▶ [Dataset extract]
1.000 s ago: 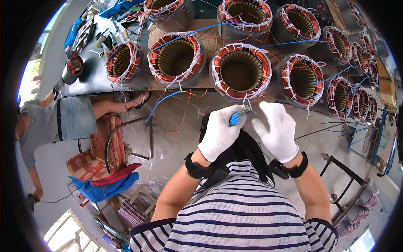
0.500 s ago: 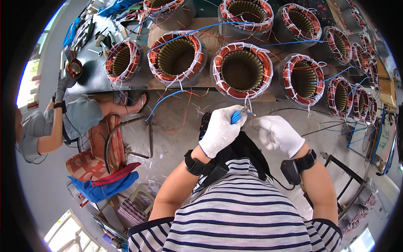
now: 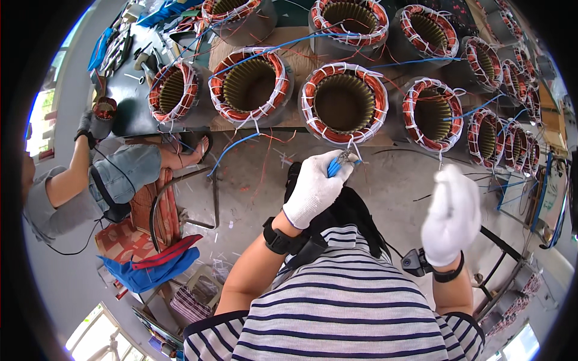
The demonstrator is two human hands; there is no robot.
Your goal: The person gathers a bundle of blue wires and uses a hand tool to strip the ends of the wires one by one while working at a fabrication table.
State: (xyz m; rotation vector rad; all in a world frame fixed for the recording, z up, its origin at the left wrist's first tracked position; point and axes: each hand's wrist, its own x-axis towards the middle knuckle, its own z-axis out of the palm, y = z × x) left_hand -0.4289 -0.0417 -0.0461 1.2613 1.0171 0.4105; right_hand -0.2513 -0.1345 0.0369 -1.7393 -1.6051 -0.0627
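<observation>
My gloved left hand (image 3: 319,189) is closed around blue-handled pliers (image 3: 335,166), their metal head pointing up and right. The head is close to the white lacing cord (image 3: 354,144) that hangs from the near rim of a motor stator (image 3: 308,99) with red copper windings. Off to the right, my gloved right hand (image 3: 451,216) is raised and smeared by motion, so its grip is unclear. It appears just below another laced stator (image 3: 407,117), from which a short white cord end hangs.
Several more stators, such as one at left (image 3: 214,90), stand on the green bench (image 3: 135,123) with blue lead wires (image 3: 238,143) trailing over the edge. At far left a person (image 3: 72,186) holds a small stator (image 3: 103,114). A chair with a patterned seat (image 3: 117,237) stands below.
My right hand has swung right and away from the pliers and cord. My left hand stays nearly in place. The person at left has shifted the small stator a little lower.
</observation>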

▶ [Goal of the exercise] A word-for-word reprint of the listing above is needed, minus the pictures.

▶ [Response for this exercise]
1.000 s ago: 
0.500 s ago: 
now: 
The demonstrator is two human hands; there is no robot.
Your goal: The person gathers a bundle of blue wires and uses a hand tool to strip the ends of the wires one by one while working at a fabrication table.
State: (xyz m; rotation vector rad; all in a world frame fixed for the recording, z up, its origin at the left wrist's first tracked position; point and axes: each hand's wrist, its own x-axis towards the middle knuckle, its own z-axis out of the palm, y = z × x) left_hand -0.4289 -0.0417 -0.0461 1.2613 1.0171 0.4105; right_hand -0.2513 -0.1345 0.0369 -1.7393 -1.6051 -0.0627
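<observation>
My gloved left hand (image 3: 319,189) is closed around blue-handled pliers (image 3: 335,166), their metal head pointing up and right. The head is close to the white lacing cord (image 3: 354,144) that hangs from the near rim of a motor stator (image 3: 308,99) with red copper windings. Off to the right, my gloved right hand (image 3: 451,216) is raised and smeared by motion, so its grip is unclear. It appears just below another laced stator (image 3: 407,117), from which a short white cord end hangs.
Several more stators, such as one at left (image 3: 214,90), stand on the green bench (image 3: 135,123) with blue lead wires (image 3: 238,143) trailing over the edge. At far left a person (image 3: 72,186) holds a small stator (image 3: 103,114). A chair with a patterned seat (image 3: 117,237) stands below.
My right hand has swung right and away from the pliers and cord. My left hand stays nearly in place. The person at left has shifted the small stator a little lower.
</observation>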

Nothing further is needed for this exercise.